A human challenge study or human challenge trial is a type of clinical trial for a vaccine or other pharmaceutical involving the intentional exposure of the test subject to the condition tested. Human challenge studies may be ethically controversial because they involve exposing test subjects to dangers beyond those posed by potential side effects of the substance being tested. During the 21st century, the number of human challenge studies was increasing. A challenge study to test promising vaccines for prevention of COVID-19 disease is under consideration during 2020 by several vaccine developers, including the World Health Organization. Over the 20th and 21st centuries, vaccines for some 15 major pathogens have been fast-tracked in human challenge studies - involving about 30,000 participants who had no serious adverse effects - while contributing toward vaccine development to prevent cholera, typhoid, seasonal flu, and other infections. According to medical ethicists, methods of conducting clinical trials by human challenge testing have improved over the 21st century to satisfy ethical, safety, and regulatory requirements, becoming scientifically acceptable and ethically valid as long as participants are well-informed and volunteer freely, and the trials adhere to established rigor for conducting clinical research.
Design
The intent of a challenge study is to fast-track the timeline for providing evidence of safety and efficacy of a therapeutic drug or vaccine, especially by compressing the usually lengthy duration of PhaseII–III trials. Following preliminary proof of safety and efficacy of a candidate drug or vaccine in laboratory animals and healthy humans, controlled "challenge" studies may be implemented to bypass typical PhaseIII research, providing an accelerated path to regulatory approval of the test compound for widespread prevention against an infectious disease, such as COVID‑19. The design of a challenge study involves first, simultaneously testing a vaccine candidate for immunogenicity and safety in laboratory animals and healthy adult volunteers which is usually a sequential process using animals firstand second, rapidly advancing its effective dose into a large-scale PhaseII–III trial in low-risk, healthy volunteers, who would then be deliberately infected with COVID‑19 for comparison with a placebo control group. In a challenge study for a vaccine to prevent an infectious disease, participants would be closely monitored for signs of toxicity and adequate immune response, such as by producing substantial levels of antibodies against the virus causing the disease.
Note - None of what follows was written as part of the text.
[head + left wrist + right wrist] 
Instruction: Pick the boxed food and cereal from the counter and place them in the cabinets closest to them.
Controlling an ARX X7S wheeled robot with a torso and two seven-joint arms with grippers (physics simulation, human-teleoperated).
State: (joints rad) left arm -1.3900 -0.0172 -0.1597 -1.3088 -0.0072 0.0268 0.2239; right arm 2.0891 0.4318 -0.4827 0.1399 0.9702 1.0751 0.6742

Challenge studies have been used to expedite evaluation of vaccines for several pandemic viral diseases, such as cholera, typhoid fever, malaria, and influenza. Other than expediting clinical evaluation of vaccine properties, advantages of using challenge studies for vaccine candidates include minimizing bias which is inherently part of traditional cohort studies, as both the exposure and outcome are standardized. Disadvantages include high cost of conducting the trial at multiple locations and the complex management of infrastructure for a challenge trial, especially for obtaining national regulatory approval, organizing participants and trial personnel, and implementing laboratories with Good Clinical Laboratory Practice qualifications. Before beginning a challenge study, a vaccine sponsor must have demonstrated Good Manufacturing Practice standards for approval to use the candidate vaccine in humans, including expensive toxicology and immunogenicity testing. The vaccine sponsor may have required proof of safety and efficacy of adjuvants for delivering the vaccine, demonstrated what the effective vaccination schedule may be, and coordinated with international regulatory agencies and bioethicists for approval and eventual distribution, all requiring coordinated financing and planning.
COVID-19
Human challenge studies are under consideration to hasten the development of a COVID-19 vaccine, with a guidance document being issued by the WHO on criteria for conducting challenge clinical trials and providing clinical care for the participants. Following the challenge infection with or without the candidate vaccine, volunteers would be monitored closely in hospitals or clinics managed by physicians treating people with COVID-19 disease and with life-saving resources, if needed. Volunteering for a vaccine challenge study during the COVID‑19 pandemic is likened to the emergency service of healthcare personnel for COVID‑19-infected people, firefighters, or organ donors. One proposal for a human challenge study of COVID-19 vaccine candidates was made by bioethicist Nir Eyal, and another by rubella vaccine inventor, Stanley Plotkin, with bioethicist Arthur Caplan. These authors propose that the multi-year duration and multinational location of a typical Phase III efficacy clinical trial will continue as usual, while people infected with COVID-19 will continue to suffer or die. As an alternative based on emerging results from COVID-19 vaccine challenge studies, regulatory agencies could allow early emergency use of the vaccine, while the challenge study continues collecting data for eventual licensure.